» PROMPT
Write down exactly the lines of the records below, beginning with the first and ending with the line that includes "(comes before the".

» MATERIAL PROVIDED
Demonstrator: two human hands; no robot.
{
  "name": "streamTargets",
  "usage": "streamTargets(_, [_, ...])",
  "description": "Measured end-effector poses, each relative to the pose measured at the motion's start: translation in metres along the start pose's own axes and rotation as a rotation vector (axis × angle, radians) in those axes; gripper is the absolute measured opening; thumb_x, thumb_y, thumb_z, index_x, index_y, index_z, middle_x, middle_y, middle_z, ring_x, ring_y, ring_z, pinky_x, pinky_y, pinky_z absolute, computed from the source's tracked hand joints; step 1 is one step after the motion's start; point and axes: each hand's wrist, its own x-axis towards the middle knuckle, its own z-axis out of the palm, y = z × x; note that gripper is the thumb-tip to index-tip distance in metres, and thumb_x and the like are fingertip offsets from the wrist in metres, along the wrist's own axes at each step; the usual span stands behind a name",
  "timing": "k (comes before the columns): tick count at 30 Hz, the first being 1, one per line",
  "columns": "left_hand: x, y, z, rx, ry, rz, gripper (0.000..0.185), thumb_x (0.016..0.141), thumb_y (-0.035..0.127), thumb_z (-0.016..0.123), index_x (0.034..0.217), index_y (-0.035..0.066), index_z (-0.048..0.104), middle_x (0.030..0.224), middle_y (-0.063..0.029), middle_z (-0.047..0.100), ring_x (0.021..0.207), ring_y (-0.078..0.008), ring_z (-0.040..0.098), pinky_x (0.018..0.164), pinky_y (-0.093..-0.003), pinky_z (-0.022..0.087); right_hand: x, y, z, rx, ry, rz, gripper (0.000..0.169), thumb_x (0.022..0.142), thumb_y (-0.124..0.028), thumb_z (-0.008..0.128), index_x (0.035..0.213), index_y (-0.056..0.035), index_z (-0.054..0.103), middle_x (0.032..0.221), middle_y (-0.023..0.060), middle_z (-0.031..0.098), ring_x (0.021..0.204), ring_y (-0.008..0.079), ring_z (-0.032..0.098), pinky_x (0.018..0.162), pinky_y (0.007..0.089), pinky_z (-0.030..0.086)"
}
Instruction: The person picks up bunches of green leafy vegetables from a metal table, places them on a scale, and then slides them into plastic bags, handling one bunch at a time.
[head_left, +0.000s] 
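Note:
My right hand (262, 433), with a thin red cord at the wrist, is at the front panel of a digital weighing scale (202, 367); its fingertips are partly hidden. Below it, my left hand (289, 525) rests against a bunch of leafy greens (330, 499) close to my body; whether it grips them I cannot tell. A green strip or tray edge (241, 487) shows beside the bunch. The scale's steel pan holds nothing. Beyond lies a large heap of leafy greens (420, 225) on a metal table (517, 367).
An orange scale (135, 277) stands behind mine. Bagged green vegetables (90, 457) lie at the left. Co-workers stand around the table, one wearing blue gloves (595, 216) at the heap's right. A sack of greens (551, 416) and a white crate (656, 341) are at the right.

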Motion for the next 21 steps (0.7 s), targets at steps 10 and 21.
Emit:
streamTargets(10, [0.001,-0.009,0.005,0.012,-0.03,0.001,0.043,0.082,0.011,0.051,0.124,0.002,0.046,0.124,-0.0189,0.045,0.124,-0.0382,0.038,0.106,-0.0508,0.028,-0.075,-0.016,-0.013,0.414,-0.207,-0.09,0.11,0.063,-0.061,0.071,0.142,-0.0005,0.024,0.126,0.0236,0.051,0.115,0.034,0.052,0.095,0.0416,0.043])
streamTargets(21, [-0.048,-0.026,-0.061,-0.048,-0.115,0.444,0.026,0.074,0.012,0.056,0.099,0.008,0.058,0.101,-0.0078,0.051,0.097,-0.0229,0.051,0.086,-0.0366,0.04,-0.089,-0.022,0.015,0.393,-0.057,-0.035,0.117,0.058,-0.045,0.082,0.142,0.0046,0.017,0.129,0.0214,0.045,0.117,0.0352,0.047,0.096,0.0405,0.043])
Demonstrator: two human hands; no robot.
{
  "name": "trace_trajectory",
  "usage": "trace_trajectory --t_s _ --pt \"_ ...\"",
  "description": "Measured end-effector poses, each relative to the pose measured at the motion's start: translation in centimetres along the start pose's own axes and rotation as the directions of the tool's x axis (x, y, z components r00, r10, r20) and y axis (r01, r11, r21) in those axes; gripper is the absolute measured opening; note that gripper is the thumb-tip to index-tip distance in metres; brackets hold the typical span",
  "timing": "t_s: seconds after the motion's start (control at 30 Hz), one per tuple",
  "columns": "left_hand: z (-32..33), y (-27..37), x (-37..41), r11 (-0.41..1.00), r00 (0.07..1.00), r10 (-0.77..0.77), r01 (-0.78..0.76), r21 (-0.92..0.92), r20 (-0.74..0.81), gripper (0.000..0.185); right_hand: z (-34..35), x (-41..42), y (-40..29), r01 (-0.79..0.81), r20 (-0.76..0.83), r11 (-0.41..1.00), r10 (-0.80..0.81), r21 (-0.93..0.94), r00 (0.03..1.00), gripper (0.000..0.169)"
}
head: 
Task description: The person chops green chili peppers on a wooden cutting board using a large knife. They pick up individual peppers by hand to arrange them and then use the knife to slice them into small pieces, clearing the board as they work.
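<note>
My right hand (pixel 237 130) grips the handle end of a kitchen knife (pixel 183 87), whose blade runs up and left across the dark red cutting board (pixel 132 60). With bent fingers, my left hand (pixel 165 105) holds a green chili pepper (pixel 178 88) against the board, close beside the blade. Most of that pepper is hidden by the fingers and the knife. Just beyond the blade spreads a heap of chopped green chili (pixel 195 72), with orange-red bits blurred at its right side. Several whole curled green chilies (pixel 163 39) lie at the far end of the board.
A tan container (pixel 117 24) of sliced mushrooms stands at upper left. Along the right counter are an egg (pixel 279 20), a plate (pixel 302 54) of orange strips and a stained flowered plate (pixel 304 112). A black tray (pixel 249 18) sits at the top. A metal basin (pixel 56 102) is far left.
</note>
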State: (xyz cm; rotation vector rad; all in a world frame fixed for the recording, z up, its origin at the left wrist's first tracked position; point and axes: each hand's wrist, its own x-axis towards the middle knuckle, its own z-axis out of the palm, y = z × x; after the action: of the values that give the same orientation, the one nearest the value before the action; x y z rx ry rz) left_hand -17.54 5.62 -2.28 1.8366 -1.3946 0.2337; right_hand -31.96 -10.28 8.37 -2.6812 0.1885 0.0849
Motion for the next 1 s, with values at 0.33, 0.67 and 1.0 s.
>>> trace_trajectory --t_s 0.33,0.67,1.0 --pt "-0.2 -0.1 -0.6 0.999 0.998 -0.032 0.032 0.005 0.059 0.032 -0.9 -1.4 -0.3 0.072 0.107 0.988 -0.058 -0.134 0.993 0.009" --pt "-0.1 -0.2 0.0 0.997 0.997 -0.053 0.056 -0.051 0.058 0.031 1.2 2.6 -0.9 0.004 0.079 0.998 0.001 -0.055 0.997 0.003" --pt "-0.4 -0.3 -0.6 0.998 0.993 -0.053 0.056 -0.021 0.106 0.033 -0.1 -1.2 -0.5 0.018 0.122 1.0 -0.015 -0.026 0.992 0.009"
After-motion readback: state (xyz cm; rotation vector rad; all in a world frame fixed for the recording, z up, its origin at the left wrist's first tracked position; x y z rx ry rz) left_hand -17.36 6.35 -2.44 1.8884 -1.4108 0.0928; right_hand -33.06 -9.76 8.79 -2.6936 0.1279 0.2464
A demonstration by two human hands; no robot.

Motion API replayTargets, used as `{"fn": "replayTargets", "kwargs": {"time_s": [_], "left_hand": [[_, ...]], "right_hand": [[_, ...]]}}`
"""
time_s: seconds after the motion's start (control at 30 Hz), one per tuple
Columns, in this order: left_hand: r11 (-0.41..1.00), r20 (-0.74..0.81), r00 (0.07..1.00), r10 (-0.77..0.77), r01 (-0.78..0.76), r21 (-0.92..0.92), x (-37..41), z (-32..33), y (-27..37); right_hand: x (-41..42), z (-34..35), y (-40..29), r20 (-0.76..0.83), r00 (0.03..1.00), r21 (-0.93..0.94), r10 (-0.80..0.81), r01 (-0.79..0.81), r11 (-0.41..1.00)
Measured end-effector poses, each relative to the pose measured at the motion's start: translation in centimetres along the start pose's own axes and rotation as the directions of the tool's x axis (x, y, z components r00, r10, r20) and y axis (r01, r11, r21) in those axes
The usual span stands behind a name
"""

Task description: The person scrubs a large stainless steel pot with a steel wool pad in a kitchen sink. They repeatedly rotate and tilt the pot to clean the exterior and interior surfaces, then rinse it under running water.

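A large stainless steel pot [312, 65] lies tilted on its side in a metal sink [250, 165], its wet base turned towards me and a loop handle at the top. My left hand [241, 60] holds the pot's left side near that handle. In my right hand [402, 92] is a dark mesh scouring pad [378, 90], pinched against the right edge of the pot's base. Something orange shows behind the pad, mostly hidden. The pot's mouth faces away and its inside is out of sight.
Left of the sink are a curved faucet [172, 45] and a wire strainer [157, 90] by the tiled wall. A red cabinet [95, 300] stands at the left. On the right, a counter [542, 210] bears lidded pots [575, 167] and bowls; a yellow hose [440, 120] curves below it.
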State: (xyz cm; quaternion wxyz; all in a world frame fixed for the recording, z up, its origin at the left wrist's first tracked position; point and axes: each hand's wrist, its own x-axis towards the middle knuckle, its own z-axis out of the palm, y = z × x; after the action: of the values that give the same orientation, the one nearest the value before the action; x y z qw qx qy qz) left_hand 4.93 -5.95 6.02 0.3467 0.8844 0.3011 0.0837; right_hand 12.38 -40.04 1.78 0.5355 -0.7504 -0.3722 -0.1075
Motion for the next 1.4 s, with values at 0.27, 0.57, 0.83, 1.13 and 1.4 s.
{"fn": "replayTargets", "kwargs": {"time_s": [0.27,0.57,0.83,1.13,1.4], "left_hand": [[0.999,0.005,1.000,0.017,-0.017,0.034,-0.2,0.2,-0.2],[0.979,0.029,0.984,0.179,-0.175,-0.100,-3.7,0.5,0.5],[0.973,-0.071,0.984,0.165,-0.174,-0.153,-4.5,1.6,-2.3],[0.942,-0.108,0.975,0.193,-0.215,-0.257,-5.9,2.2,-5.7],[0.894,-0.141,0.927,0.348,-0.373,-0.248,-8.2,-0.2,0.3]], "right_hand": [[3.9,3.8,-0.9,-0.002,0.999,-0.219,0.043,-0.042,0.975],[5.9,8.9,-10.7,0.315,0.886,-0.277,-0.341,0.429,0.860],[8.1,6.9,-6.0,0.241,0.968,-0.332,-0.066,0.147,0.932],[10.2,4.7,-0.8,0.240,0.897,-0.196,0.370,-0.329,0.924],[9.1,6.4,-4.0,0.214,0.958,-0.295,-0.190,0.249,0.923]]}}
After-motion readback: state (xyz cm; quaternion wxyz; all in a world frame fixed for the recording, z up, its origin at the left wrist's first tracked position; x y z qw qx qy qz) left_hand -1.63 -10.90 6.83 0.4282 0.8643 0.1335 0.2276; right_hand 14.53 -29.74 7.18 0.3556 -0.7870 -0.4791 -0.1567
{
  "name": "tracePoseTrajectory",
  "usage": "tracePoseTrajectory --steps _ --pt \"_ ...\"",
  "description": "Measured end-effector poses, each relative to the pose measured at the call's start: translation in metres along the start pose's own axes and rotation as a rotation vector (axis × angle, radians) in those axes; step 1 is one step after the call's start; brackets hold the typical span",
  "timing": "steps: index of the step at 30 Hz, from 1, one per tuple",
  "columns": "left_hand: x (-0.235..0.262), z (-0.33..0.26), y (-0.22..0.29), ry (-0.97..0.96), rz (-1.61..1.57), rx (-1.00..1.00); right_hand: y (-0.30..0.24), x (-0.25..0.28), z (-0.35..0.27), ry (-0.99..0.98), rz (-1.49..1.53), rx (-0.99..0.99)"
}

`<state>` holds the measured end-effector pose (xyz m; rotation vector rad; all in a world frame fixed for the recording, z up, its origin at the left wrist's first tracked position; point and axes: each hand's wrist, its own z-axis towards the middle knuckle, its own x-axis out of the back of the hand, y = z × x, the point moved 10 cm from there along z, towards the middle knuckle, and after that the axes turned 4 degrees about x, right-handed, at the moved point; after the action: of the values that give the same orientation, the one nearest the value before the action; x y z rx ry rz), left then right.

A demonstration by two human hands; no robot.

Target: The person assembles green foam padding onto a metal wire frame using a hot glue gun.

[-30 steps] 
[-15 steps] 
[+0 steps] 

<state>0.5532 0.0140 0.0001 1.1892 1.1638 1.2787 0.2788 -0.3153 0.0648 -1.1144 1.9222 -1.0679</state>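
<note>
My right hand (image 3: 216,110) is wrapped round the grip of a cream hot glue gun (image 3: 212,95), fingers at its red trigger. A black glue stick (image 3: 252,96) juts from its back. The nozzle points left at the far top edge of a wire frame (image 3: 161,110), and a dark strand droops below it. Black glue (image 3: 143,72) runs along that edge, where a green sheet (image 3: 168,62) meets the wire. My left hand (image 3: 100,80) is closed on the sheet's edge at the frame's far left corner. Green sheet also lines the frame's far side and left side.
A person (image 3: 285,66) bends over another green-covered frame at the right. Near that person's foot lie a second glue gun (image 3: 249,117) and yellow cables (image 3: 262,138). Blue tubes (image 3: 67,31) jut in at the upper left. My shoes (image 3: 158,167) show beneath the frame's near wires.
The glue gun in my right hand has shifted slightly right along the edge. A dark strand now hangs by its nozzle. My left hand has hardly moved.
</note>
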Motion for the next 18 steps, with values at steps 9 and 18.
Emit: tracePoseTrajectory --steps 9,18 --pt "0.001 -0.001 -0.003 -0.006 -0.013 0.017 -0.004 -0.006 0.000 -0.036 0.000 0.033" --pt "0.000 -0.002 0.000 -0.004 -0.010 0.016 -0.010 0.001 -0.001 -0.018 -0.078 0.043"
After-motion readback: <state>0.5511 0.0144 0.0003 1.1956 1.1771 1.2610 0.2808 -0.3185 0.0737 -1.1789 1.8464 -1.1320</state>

» SOLVED PROBLEM
Demonstrator: two human hands; no robot.
{
  "name": "streamTargets",
  "usage": "streamTargets(_, [_, ...])",
  "description": "Measured end-effector poses, each relative to the pose measured at the motion's start: translation in metres along the start pose's own axes and rotation as a rotation vector (axis × angle, radians) in those axes; gripper is the absolute measured opening; thumb_x, thumb_y, thumb_z, index_x, index_y, index_z, middle_x, middle_y, middle_z, ring_x, ring_y, ring_z, pinky_x, pinky_y, pinky_z absolute, computed from the source's tracked hand joints; step 1 is one step after the motion's start; point and axes: each hand's wrist, its own x-axis towards the middle knuckle, its own z-axis out of the palm, y = z × x; note that gripper is the thumb-tip to index-tip distance in metres, and thumb_x and the like are fingertip offsets from the wrist in metres, along the wrist's own axes at each step; the usual span stands behind a name",
  "timing": "k (comes before the columns): tick count at 30 Hz, the first being 1, one per line",

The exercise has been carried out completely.